Data section:
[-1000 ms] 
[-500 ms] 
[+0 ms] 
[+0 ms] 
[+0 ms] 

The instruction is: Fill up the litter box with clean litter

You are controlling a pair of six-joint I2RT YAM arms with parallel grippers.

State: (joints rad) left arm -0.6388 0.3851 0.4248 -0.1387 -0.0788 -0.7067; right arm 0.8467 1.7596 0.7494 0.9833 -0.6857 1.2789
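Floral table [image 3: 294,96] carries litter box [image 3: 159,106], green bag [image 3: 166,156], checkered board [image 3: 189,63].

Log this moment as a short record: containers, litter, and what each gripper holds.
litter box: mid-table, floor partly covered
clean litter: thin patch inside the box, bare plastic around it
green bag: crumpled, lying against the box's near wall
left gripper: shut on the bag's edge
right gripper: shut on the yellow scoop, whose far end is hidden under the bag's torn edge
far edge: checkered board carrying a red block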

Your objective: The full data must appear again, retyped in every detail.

Result for this exercise:
[-1000 ms] 
[-500 ms] 
[+0 ms] 
[+0 ms] 
[+0 ms] 

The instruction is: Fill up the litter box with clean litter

You are controlling a pair of six-joint I2RT YAM arms with parallel grippers.

State: (joints rad) left arm -0.6388 0.3851 0.4248 -0.1387 -0.0788 -0.7067; right arm 0.8467 1.7596 0.7494 0.9833 -0.6857 1.2789
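Floral table [image 3: 294,96] carries litter box [image 3: 159,106], green bag [image 3: 166,156], checkered board [image 3: 189,63].

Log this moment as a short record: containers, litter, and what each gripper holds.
litter box: mid-table, floor partly covered
clean litter: thin patch inside the box, bare plastic around it
green bag: crumpled, lying against the box's near wall
left gripper: shut on the bag's edge
right gripper: shut on the yellow scoop, whose far end is hidden under the bag's torn edge
far edge: checkered board carrying a red block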

That makes the output complete.